The macromolecular coupling agent is prepared by carrying out free radical polymerization on vinyl acetate and styrene serving as main monomers and gamma-methacryloxypropyltrimethoxysilane serving as a functional monomer.

Further, in order to ensure the compatibility and dispersibility of the inorganic filler, the polymer and the polar monomer in the composite acid inhibitor, the proportion of the functional monomer in the macromolecular coupling agent is 1-10%, preferably 4-6%.

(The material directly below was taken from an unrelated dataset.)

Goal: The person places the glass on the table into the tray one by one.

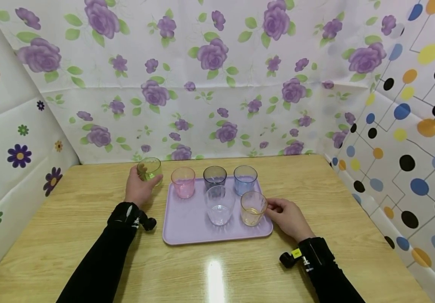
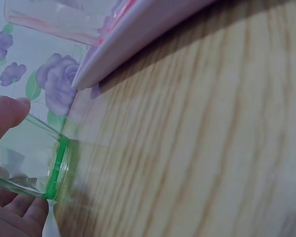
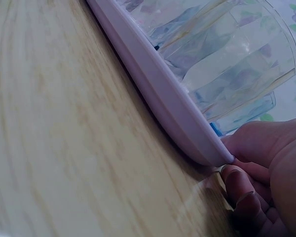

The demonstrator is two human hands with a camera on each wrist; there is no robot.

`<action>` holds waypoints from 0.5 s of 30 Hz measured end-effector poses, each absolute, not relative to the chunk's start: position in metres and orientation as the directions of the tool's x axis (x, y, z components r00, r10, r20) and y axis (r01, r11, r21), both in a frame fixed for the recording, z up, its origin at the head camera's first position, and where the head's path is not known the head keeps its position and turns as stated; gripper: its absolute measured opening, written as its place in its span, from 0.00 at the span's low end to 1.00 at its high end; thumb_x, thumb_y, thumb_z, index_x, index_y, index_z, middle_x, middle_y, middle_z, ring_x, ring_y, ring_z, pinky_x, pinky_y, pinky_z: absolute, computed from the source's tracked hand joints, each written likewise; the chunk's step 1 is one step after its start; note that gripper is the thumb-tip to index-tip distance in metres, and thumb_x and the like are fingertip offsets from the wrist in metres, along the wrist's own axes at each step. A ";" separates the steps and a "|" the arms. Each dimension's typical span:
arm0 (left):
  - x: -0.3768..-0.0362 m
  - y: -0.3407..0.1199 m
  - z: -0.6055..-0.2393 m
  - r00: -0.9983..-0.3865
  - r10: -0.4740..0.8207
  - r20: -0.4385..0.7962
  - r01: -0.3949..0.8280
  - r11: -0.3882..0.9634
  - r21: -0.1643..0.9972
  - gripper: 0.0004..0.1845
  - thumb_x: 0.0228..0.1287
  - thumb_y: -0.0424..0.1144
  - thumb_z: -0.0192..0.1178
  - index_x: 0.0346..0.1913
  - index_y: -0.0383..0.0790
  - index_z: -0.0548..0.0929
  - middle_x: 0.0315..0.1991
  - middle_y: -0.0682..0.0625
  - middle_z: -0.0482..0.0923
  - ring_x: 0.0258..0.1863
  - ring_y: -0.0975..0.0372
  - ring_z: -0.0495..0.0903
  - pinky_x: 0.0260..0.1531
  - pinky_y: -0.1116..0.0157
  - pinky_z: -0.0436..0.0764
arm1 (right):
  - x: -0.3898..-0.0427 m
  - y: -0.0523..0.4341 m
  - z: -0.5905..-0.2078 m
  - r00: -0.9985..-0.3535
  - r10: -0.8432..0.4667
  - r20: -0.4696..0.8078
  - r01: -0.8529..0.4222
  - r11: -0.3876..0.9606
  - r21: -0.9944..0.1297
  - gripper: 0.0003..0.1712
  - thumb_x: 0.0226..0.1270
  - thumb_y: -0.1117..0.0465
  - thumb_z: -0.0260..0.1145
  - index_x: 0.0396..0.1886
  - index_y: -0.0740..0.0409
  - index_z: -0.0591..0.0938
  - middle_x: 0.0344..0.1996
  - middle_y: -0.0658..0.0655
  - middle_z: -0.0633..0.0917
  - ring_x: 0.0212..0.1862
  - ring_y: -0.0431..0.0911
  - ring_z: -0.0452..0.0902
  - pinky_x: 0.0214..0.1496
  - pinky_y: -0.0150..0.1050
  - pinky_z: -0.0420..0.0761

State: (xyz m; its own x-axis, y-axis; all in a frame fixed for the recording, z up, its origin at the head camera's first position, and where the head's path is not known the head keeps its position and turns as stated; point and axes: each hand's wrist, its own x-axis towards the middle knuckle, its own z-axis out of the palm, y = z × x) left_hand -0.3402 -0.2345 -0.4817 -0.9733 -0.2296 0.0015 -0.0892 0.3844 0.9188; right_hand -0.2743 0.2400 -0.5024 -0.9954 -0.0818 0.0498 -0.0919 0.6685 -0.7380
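Note:
My left hand (image 1: 140, 187) grips a green-tinted glass (image 1: 150, 170) on the wooden table, left of the lilac tray (image 1: 187, 229). The left wrist view shows the thumb on one side of the glass (image 2: 58, 168) and fingers on the other. At the tray's right edge, my right hand (image 1: 289, 216) pinches the rim (image 3: 207, 143) between thumb and fingers, close to a yellow-tinted glass (image 1: 253, 209). Also on the tray stand a clear glass (image 1: 219, 206), a pink glass (image 1: 184, 183), a dark grey glass (image 1: 214, 176) and a blue glass (image 1: 245, 181).
The wooden table (image 1: 100, 176) extends around the tray on all sides. Behind it hangs a sheet with purple roses (image 1: 213, 54). Patterned sheets also close off the left (image 1: 9, 126) and right (image 1: 410, 139) sides.

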 end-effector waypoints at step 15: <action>-0.338 -0.238 -0.480 -0.977 -0.214 -0.002 -0.084 0.374 0.924 0.50 0.78 0.50 0.69 0.89 0.43 0.49 0.87 0.38 0.56 0.87 0.40 0.56 0.85 0.46 0.61 | -0.276 0.243 -0.506 -0.995 -0.081 0.064 -0.102 0.661 -0.744 0.21 0.78 0.53 0.73 0.64 0.58 0.89 0.45 0.54 0.90 0.46 0.43 0.81 0.50 0.34 0.79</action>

In the invention, the low-acid white EVA photovoltaic packaging adhesive film prepared from the enhanced composite acid inhibitor comprises the following components in parts by weight: 100 parts of vinyl acetate-vinyl acetate copolymer (EVA), 5-10 parts of titanium dioxide, 1-5 parts of composite acid inhibitor, 0.5-1.0 part of peroxide crosslinking agent, 0.3-1.0 part of auxiliary crosslinking agent, 0.2-0.6 part of coupling agent, 0.1-0.5 part of antioxidant and 0-0.5 part of ultraviolet absorbent.

The ethylene-vinyl acetate binary copolymer is commercial photovoltaic EVA resin, the VA content is 28-30%, and the melt flow rate is 20-28g/10 min.

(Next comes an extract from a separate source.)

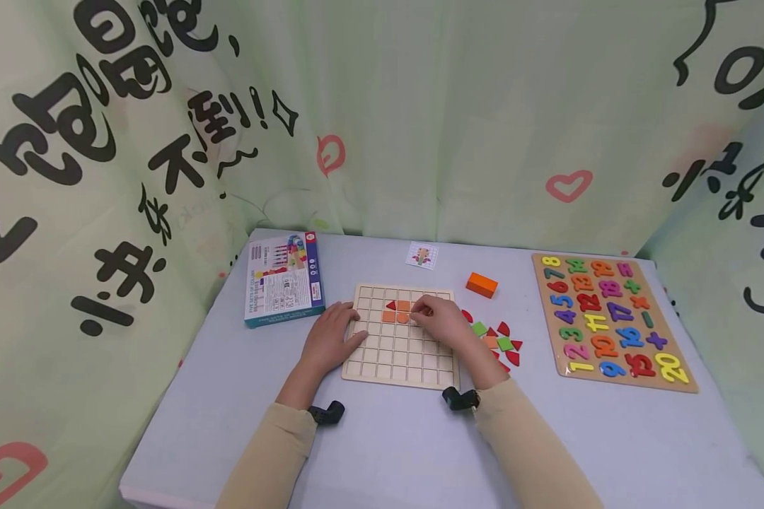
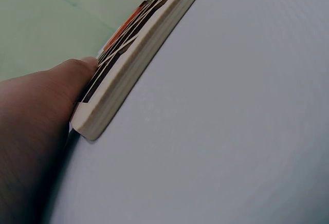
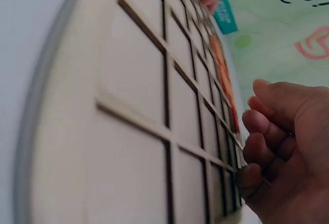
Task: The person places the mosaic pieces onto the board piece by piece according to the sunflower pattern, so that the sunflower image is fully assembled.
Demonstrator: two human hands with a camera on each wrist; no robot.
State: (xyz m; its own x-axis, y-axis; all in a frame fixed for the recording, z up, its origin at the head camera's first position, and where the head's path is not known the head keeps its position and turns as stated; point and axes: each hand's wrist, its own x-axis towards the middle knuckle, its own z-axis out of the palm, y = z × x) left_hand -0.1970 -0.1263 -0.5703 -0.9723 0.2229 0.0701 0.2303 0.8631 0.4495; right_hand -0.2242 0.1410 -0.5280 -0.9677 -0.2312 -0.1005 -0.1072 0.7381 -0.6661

The titanium dioxide is selected from high rutile TiO sold in the market ₂ The particle size range is 100-500nm, and the purity is more than 99%.

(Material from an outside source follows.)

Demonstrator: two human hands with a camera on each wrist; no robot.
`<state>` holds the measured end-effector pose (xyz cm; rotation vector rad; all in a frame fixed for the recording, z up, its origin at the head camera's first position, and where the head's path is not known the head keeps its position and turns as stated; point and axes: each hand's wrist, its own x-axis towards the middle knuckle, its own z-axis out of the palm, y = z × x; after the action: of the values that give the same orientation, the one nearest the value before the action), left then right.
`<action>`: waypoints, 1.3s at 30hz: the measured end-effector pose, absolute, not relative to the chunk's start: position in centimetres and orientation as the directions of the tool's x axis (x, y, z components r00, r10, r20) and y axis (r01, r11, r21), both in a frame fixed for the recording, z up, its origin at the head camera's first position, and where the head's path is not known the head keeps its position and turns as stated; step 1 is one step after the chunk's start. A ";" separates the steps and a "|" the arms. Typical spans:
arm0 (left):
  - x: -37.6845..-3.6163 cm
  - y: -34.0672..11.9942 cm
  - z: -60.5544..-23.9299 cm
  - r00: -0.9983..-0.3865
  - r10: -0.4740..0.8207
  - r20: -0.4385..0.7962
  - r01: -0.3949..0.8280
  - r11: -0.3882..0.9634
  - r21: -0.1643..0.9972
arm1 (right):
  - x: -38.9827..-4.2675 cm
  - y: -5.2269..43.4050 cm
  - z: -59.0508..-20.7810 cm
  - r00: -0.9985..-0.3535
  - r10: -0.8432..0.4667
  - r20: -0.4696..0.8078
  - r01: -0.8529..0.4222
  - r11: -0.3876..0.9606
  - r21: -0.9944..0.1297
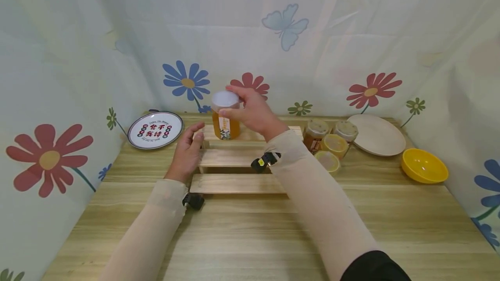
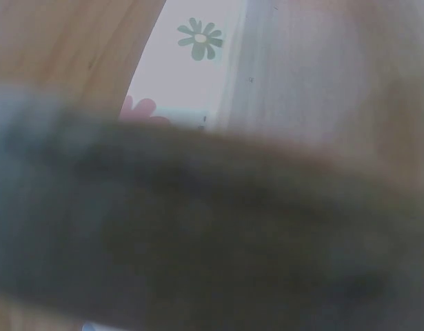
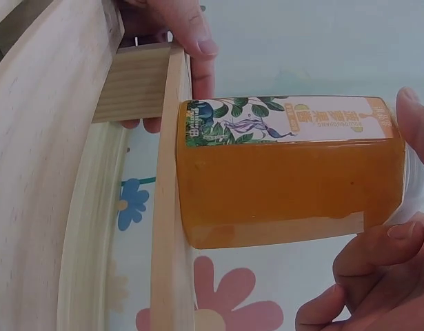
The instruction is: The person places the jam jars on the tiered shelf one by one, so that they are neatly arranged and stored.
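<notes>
- The clear, straight-sided jar of amber honey (image 1: pixel 225 118) has a flat white lid and a leafy paper label (the right wrist view shows the print plainly); it stands at the centre of the frame on the top step of the pale, stepped wooden rack (image 1: pixel 234 183).
- The right hand (image 1: pixel 254 112) comes from the jar's right and grips it near the lid, fingers curled round the top.
- The left hand (image 1: pixel 189 151) lies left of the jar, fingers fairly straight, resting on the rack's left end.
- Both forearms, in smooth beige sleeves, stretch over the grained wooden worktop (image 1: pixel 250 233).
- At right sit more lidded honey jars (image 1: pixel 315 132), a glossy yellow bowl (image 1: pixel 424 166) and a matte cream plate (image 1: pixel 376 134).
- The left wrist view is blurred.
</notes>
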<state>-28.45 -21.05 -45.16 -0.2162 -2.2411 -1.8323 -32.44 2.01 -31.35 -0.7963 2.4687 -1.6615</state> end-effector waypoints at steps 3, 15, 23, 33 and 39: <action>-28.4 -21.0 -45.1 -0.965 -0.037 0.261 0.246 0.224 0.943 | -32.4 1.5 -31.2 -0.868 -0.446 0.220 -0.373 0.292 -0.881; -28.5 -20.9 -45.3 -0.970 -0.032 0.241 0.231 0.183 0.956 | -31.9 0.1 -31.2 -0.893 -0.412 0.180 -0.327 0.320 -0.889; -28.2 -20.7 -44.7 -0.970 -0.030 0.239 0.230 0.184 0.956 | -31.7 0.0 -31.1 -0.893 -0.412 0.178 -0.322 0.310 -0.895; -28.3 -20.8 -45.1 -0.968 -0.031 0.249 0.238 0.200 0.950 | -31.2 0.8 -31.5 -0.889 -0.425 0.172 -0.308 0.274 -0.911; -28.6 -21.1 -45.4 -0.964 -0.047 0.262 0.244 0.234 0.941 | -30.8 2.7 -31.9 -0.908 -0.380 0.176 -0.311 0.332 -0.890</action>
<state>-28.63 -21.13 -45.42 -0.1859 -2.2714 -1.8006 -30.79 2.67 -31.93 -0.6522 2.5115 -1.6553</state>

The peroxide crosslinking agent is selected from one or a mixture of more of the following components: tert-butyl peroxy-2-ethylhexyl carbonate, di-tert-butyl peroxide, dicumyl peroxide, tert-butyl peroxy-neodecanoic acid and benzoyl peroxide.

The auxiliary crosslinking agent is selected from one or a mixture of more than two of triallyl cyanurate, triallyl isocyanurate, trimethylolpropane triacrylate, trimethylolpropane trimethacrylate and the like.

The coupling agent is one or a mixture of more than two of gamma-methacryloxypropyltrimethoxysilane, gamma-chloropropyltrimethoxysilane, vinyl-tri (2-methoxyethoxy) silane, vinyl triacetoxysilane and the like.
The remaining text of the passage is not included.